[Your objective]
Would you reproduce exactly the lines below from the one holding "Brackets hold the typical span" through the one holding "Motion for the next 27", inclusive, and no others?

· · · ·

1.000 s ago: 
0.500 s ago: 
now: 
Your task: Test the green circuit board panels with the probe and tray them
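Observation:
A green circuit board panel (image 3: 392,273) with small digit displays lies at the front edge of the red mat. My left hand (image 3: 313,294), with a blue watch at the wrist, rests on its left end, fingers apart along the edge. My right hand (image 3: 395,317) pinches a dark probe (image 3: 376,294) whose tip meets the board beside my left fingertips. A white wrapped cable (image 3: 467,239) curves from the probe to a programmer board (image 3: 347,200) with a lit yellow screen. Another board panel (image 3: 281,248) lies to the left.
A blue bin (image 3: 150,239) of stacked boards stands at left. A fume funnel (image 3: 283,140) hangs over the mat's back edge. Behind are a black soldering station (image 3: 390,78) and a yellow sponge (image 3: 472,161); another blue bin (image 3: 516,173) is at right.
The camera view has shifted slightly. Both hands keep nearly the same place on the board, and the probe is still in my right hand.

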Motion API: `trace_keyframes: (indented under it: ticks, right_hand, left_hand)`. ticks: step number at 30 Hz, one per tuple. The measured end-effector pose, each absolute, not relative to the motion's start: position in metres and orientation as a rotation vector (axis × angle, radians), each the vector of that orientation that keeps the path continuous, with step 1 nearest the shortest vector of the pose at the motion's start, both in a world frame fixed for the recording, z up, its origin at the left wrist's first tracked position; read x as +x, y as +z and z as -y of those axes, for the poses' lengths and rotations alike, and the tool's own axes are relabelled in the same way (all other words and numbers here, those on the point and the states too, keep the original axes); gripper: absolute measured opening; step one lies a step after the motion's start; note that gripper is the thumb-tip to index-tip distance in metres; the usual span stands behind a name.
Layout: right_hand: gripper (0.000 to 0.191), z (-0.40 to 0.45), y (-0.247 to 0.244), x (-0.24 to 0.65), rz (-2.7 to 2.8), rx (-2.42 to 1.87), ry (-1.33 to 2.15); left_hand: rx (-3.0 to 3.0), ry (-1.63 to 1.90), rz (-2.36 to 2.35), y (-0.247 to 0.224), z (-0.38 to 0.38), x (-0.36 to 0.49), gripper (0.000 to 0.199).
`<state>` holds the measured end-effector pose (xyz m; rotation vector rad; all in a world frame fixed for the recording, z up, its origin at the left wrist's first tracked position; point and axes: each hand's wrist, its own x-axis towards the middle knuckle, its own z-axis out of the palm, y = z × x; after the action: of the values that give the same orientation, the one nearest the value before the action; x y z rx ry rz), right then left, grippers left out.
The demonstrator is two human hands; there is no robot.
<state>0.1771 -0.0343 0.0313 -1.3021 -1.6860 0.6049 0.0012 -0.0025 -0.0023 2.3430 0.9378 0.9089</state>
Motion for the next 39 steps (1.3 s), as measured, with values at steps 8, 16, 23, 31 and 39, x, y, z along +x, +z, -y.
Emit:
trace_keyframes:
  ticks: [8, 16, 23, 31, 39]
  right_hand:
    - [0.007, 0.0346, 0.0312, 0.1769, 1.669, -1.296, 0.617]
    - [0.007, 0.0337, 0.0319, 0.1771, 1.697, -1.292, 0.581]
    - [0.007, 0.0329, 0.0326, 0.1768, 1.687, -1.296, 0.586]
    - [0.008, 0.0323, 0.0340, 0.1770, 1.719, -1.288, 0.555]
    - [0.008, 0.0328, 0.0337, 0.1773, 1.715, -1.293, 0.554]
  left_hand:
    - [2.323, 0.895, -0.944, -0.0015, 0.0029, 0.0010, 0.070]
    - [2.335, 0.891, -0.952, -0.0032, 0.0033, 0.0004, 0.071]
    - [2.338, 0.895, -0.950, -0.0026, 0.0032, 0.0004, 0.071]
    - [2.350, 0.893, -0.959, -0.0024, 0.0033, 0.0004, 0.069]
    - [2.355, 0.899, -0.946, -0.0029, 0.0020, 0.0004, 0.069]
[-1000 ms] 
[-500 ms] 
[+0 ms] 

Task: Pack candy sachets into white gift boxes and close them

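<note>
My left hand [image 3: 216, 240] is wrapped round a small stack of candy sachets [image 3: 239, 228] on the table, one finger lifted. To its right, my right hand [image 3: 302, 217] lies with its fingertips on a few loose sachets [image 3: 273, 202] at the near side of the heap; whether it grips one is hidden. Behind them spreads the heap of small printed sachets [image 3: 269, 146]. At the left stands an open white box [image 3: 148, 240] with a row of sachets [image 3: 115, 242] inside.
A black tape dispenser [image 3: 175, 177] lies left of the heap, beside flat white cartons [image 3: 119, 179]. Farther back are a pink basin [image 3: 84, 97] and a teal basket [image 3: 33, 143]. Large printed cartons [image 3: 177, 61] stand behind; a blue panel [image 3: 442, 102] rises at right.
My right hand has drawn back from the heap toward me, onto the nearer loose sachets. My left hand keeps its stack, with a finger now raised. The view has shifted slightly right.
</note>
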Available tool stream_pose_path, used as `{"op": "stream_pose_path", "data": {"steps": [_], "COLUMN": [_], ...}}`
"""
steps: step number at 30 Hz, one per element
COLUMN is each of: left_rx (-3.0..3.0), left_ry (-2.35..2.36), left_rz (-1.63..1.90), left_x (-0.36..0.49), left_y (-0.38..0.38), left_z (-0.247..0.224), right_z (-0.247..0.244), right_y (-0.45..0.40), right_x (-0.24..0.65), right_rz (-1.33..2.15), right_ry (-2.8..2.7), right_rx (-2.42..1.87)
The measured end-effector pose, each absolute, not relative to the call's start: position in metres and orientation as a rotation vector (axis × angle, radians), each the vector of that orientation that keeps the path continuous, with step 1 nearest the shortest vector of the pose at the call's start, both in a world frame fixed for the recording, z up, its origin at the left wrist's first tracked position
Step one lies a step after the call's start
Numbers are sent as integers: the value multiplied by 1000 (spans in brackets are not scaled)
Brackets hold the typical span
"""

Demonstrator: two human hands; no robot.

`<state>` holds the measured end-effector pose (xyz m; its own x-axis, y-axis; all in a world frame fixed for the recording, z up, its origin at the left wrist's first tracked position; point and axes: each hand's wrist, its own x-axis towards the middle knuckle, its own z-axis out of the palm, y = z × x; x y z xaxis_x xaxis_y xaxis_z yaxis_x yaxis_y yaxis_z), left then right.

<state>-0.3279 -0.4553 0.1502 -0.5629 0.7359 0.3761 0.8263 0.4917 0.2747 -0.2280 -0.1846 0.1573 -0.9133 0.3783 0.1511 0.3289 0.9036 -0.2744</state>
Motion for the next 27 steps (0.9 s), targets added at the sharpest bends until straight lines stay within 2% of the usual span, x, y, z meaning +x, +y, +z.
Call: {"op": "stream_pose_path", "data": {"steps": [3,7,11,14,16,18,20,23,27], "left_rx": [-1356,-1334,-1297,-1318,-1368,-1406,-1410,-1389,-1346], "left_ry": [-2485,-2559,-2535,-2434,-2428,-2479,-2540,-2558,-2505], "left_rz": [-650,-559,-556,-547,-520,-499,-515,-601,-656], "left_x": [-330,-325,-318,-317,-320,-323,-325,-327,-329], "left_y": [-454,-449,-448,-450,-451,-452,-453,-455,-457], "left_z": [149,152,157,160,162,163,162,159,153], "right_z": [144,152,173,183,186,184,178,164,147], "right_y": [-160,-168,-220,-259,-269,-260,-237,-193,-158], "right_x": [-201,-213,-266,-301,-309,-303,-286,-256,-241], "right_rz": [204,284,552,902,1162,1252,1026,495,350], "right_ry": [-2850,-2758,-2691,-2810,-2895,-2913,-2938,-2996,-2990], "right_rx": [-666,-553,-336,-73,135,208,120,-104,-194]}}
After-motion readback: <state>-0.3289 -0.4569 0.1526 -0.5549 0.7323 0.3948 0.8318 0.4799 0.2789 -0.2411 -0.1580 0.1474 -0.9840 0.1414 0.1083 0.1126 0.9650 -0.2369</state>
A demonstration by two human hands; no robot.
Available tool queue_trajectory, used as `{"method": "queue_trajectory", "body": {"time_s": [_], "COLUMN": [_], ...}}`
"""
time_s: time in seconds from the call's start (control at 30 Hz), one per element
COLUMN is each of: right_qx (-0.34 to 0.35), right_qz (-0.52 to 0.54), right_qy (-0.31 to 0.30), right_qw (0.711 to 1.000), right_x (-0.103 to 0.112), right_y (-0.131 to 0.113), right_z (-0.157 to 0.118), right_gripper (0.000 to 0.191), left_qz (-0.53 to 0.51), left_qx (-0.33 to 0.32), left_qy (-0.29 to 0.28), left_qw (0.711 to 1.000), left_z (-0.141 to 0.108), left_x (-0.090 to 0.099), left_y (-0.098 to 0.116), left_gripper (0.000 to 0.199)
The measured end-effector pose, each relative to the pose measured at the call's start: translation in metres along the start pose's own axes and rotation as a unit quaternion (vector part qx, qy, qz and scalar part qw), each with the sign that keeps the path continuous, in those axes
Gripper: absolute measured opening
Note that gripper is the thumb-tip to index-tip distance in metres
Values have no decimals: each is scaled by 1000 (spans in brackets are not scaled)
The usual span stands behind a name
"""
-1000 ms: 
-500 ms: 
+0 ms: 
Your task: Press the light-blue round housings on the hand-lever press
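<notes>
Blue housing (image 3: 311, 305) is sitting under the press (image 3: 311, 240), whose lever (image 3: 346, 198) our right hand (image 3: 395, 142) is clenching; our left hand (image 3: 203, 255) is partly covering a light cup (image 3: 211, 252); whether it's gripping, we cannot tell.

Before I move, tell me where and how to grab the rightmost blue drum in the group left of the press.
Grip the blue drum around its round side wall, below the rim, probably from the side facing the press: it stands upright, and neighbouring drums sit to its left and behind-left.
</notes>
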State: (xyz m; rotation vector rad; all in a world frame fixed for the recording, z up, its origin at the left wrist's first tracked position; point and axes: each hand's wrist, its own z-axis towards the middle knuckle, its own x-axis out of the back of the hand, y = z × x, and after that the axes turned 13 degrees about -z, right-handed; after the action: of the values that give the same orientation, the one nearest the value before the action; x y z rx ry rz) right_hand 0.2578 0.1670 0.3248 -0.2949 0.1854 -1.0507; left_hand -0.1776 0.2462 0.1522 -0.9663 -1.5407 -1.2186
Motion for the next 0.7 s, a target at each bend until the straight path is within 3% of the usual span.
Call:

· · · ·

[Task response]
Brackets hold the typical span
"""

Demonstrator: two human hands; no robot.

`<state>` holds the measured end-effector pose (xyz m; its own x-axis, y-axis; all in a world frame fixed for the recording, z up, its origin at the left wrist's first tracked position; point and axes: each hand's wrist, its own x-axis towards the middle knuckle, its own z-axis out of the palm, y = z × x; x y z xaxis_x xaxis_y xaxis_z yaxis_x yaxis_y yaxis_z), left then right.

<state>-0.3279 -0.4553 0.1502 -0.5629 0.7359 0.3761 0.8263 0.4917 0.2747 -0.2280 -0.1846 0.1573 -0.9133 0.3783 0.1511 0.3289 0.9036 -0.2744</state>
Motion for the next 27 steps (0.9 s), targets added at the sharpest bends until straight lines stay within 2% of the usual span, x, y, z meaning +x, +y, +z.

Work on this exercise has been finished.